Researchers at the University of Louisiana at Lafayette will develop and analyze new 3-D printing materials and processes as part of a five-university project funded by a $20 million National Science Foundation grant.
The grant established the Louisiana Material Design Alliance, a consortium comprised of UL Lafayette, LSU, and Louisiana Tech, Southern and Tulane universities. The universities will conduct research that will be shared with federal agencies and industry to address a growing reliance on 3-D printing in manufacturing. UL Lafayette’s portion of the grant is $2.7 million.
“LAMDA provides a framework for research that will include opportunities for undergraduate and graduate students,” said Dr. Miao Jin, an associate professor in UL Lafayette’s School of Computing and Informatics. Jin is leading the University’s research for the project.
“LAMDA was also created to help universities enhance curriculums and hire faculty members to educate and train students who will help fill workforce needs. It’s a comprehensive, balanced approach designed to benefit the entire state,” she added.
3-D printing, which is also known as additive manufacturing, involves creating an object from a three-dimensional digital model by “laying down” many thin layers of a material, such as metal or plastic.

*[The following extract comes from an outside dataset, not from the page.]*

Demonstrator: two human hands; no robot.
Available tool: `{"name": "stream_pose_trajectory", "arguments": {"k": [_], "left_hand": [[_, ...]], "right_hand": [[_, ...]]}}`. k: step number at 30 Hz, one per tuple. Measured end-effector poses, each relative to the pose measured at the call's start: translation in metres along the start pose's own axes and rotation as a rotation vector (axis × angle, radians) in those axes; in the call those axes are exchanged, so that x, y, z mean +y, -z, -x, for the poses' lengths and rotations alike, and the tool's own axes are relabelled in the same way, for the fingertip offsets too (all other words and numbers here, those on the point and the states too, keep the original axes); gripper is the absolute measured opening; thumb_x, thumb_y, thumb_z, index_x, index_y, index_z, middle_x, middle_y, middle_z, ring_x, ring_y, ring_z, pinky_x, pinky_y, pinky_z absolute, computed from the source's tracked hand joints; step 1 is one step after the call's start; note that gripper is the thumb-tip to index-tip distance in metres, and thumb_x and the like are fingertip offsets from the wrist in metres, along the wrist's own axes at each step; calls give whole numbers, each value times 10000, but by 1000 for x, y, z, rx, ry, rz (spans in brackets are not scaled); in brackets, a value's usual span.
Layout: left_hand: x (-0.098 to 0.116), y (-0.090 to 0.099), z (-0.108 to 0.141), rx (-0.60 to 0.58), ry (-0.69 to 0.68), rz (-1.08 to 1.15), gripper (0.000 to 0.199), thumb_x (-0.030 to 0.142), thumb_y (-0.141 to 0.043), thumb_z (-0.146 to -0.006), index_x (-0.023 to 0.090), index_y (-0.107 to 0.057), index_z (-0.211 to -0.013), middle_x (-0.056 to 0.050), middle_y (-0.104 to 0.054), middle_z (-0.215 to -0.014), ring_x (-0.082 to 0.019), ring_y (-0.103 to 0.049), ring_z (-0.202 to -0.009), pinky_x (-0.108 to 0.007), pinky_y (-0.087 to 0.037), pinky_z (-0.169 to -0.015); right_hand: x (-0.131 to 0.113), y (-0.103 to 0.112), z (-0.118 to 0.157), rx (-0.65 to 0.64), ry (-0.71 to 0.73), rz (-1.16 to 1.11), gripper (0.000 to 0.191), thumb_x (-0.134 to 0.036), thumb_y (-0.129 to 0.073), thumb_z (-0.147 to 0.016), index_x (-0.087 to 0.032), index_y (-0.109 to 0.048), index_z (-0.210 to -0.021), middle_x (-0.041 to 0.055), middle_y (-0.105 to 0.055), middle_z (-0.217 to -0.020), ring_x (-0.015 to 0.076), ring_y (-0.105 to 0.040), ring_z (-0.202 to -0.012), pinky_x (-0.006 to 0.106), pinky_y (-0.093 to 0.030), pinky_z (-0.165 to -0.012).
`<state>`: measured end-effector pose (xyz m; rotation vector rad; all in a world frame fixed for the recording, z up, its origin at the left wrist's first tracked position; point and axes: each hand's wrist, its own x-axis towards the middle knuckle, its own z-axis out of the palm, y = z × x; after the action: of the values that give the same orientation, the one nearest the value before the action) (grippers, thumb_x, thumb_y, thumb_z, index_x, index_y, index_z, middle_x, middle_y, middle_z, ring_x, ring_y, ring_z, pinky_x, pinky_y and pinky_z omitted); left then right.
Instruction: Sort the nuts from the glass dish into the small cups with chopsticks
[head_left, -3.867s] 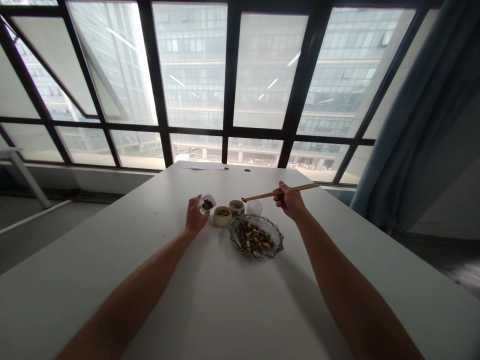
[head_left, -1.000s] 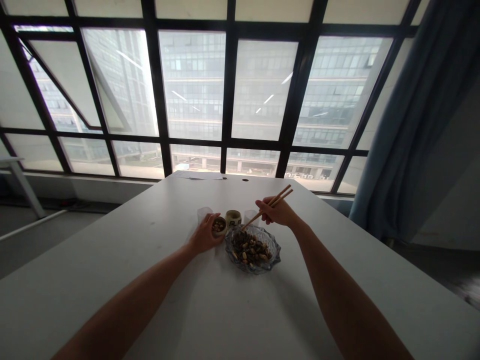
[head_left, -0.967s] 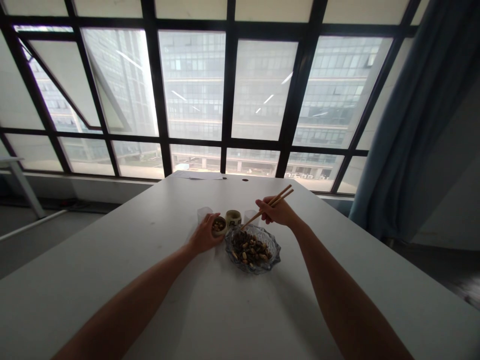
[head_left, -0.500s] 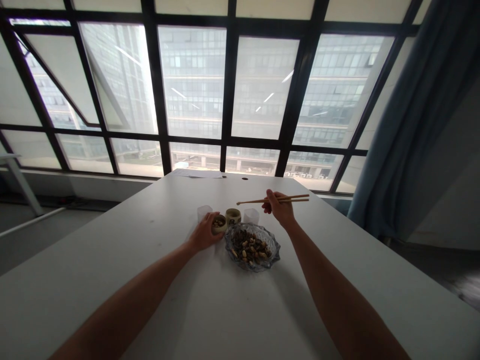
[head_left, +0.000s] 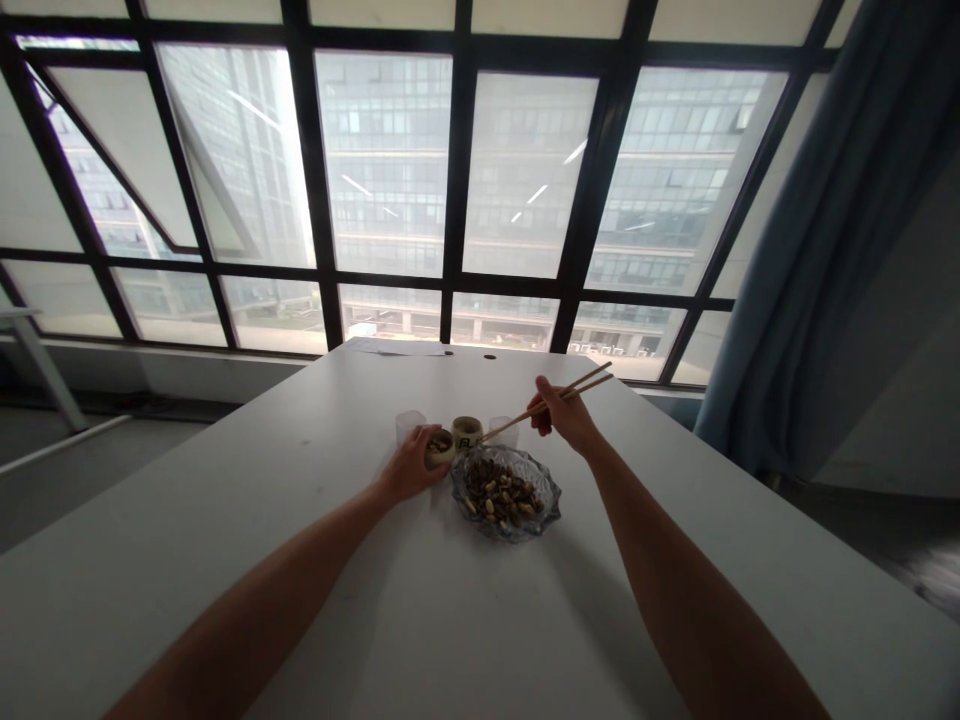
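Observation:
My left hand [head_left: 409, 465] is wrapped round a small ceramic cup [head_left: 441, 462] with bits of food, nuts by their look, inside. A pair of chopsticks [head_left: 555, 400] is pinched in my right hand [head_left: 559, 412], tips pointing down and left at the far rim of a clear glass bowl [head_left: 551, 505]. Peanuts [head_left: 495, 490] and darker seeds or nuts lie mixed in that bowl. Beside the held cup stands a second ceramic cup [head_left: 467, 430] with dark characters on its side. Whether the chopstick tips grip anything is too small to tell.
Two translucent plastic cups stand behind, one left [head_left: 409, 424] and one right [head_left: 503, 430] of the ceramic cups. Paper sheets [head_left: 397, 348] lie at the white table's [head_left: 315, 560] far edge. Windows rise beyond, and a blue curtain [head_left: 787, 260] hangs at the right.
The chopsticks have tilted from nearly level to slanting, their tips lowered towards the glass bowl's far rim. My left hand stays on the ceramic cup.

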<state>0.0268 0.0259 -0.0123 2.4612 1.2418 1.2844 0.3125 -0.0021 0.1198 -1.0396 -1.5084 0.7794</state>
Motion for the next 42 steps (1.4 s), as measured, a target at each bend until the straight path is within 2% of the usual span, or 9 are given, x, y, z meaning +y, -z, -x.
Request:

The process was developed in the 1980s, and became common in industrial manufacturing the following decade. It is becoming popular in many industries now, said Dr. Jonathan Raush, an assistant professor in the Department of Mechanical Engineering.
3-D printing is used to make everything from prosthetics and jewelry, to automobile parts and computer components. It is increasingly being implemented for biomedical, energy and aerospace applications.
“Accompanying the growth of 3-D printing is a need to develop materials with a broader range of compositions and properties that make them more durable, or lighter, or otherwise tailored to specific products and applications,” Raush explained.
UL Lafayette researchers will do that by integrating elements of computer science and engineering.
Researchers will design and analyze complex alloys and polymers. Complex alloys are created by combining two or more metallic elements. All plastics are comprised of polymers, which are long chains of bonded molecules. Not all polymers, however, are plastics.
Researchers will also test materials to see how they react to factors such as heat and pressure to gauge “fatigue” limits, or the highest level of stress a material can withstand.
The process of discovering optimal processes and new materials for specific functions will be guided by machine learning, a form of artificial intelligence, Jin explained.
Machine learning models are capable of “learning” from data and making predictions – about which 3-D printing processes or new materials are best suited for a particular application, for example.
Researchers in the School of Computing and Informatics will develop machine learning models based on information gleaned from research into 3-D printing processes and materials.
“Components can be manufactured with more complicated shapes at much lower weights with 3-D printing than with traditional manufacturing methods. The problem is a lack of existing 3-D printing materials that provide a desired fatigue life. Data analysis and machine learning will guide us to new materials or processes that are optimal for specific applications,” Jin said.